## Work item
Starting with the first line of the data that follows, transcribe every line verbatim until the line containing "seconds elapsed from" has been transcribed.
---------------
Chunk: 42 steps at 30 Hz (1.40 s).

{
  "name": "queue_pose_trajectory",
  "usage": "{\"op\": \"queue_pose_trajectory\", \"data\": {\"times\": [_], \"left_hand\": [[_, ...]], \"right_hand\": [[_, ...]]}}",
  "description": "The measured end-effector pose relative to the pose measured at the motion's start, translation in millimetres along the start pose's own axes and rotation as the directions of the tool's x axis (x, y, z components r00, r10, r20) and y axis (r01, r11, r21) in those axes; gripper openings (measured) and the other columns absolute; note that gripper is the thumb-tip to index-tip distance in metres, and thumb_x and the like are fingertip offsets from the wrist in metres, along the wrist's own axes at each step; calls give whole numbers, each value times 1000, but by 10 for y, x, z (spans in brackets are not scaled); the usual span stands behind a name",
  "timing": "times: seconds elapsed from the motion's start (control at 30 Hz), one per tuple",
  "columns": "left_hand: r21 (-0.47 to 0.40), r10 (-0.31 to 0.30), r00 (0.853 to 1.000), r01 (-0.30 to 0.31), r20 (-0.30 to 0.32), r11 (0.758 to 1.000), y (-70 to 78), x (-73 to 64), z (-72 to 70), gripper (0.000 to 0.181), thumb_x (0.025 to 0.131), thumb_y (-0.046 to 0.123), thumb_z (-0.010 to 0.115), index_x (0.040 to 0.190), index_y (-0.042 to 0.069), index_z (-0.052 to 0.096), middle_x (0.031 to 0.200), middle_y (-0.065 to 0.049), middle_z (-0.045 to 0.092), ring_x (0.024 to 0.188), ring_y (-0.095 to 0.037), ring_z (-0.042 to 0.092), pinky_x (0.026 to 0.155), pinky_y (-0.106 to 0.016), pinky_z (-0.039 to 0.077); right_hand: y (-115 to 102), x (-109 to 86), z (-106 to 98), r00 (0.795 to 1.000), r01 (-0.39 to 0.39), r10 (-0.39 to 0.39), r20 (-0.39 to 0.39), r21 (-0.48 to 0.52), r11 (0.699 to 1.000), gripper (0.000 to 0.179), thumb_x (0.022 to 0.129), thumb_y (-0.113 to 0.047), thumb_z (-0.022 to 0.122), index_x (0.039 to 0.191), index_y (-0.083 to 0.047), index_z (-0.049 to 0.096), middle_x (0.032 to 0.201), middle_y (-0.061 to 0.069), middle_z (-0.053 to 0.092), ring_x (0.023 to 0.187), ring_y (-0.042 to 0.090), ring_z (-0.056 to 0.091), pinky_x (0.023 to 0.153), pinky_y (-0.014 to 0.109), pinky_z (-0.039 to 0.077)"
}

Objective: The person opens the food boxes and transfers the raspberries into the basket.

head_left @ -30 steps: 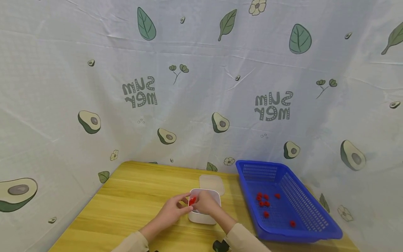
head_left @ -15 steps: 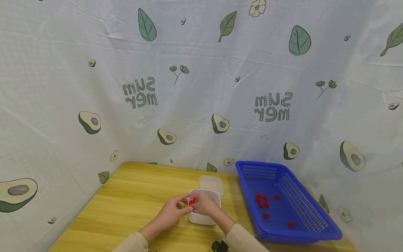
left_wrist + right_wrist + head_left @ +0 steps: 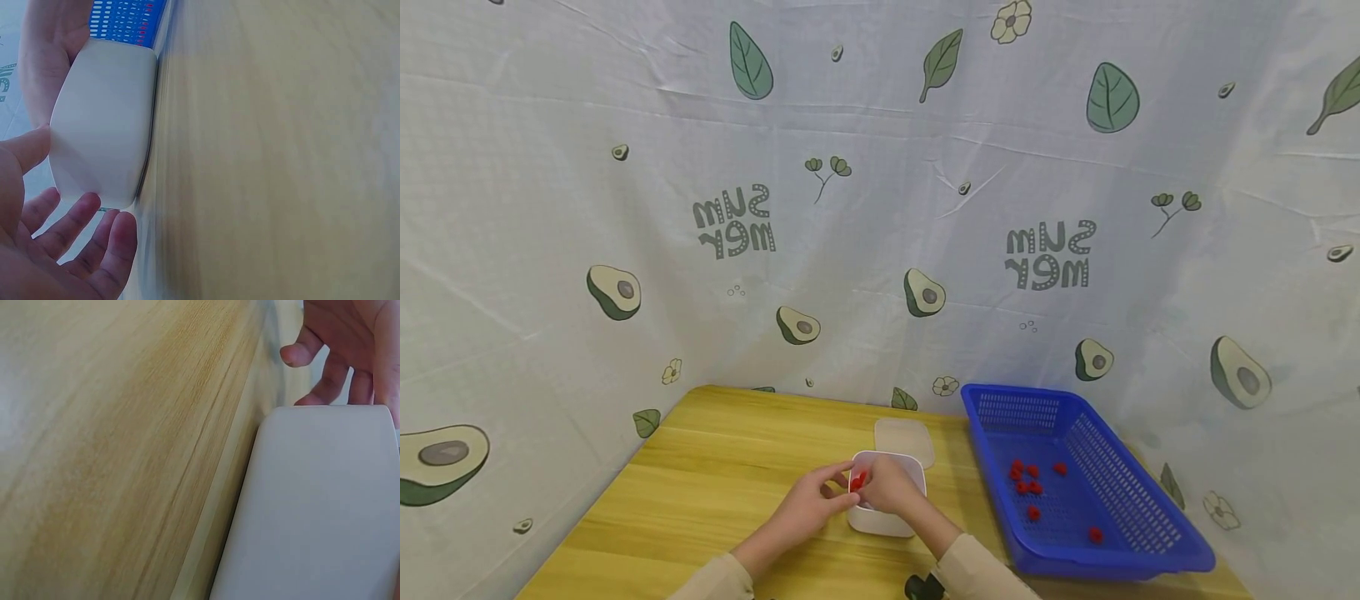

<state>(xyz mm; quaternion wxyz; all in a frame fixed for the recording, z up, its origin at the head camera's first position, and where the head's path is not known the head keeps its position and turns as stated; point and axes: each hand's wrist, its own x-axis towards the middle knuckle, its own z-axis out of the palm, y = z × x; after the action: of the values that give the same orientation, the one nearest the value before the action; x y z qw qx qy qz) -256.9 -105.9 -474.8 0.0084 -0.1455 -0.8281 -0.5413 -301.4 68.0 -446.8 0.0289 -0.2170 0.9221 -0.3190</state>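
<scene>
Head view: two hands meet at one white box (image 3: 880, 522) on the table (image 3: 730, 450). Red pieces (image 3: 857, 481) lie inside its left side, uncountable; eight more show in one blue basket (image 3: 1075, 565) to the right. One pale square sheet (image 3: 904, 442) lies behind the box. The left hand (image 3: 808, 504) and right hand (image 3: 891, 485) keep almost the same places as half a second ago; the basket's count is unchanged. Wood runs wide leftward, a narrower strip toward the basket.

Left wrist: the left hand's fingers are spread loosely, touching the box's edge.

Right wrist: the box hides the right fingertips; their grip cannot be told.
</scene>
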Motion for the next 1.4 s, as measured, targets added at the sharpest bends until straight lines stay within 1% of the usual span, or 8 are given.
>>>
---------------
## Problem solution
Chunk: 42 steps at 30 Hz (1.40 s).

{
  "name": "queue_pose_trajectory",
  "usage": "{\"op\": \"queue_pose_trajectory\", \"data\": {\"times\": [_], \"left_hand\": [[_, ...]], \"right_hand\": [[_, ...]]}}",
  "description": "The measured end-effector pose relative to the pose measured at the motion's start, translation in millimetres along the start pose's own axes and rotation as the directions of the tool's x axis (x, y, z components r00, r10, r20) and y axis (r01, r11, r21) in those axes; gripper openings (measured) and the other columns absolute; note that gripper is the thumb-tip to index-tip distance in metres, and thumb_x and the like are fingertip offsets from the wrist in metres, along the wrist's own axes at each step; calls give whole numbers, each value times 1000, but by 10 for y, x, z (spans in brackets are not scaled); the usual span stands behind a name",
  "timing": "times: seconds elapsed from the motion's start (control at 30 Hz), one per tuple",

Fully answered, the exercise is complete.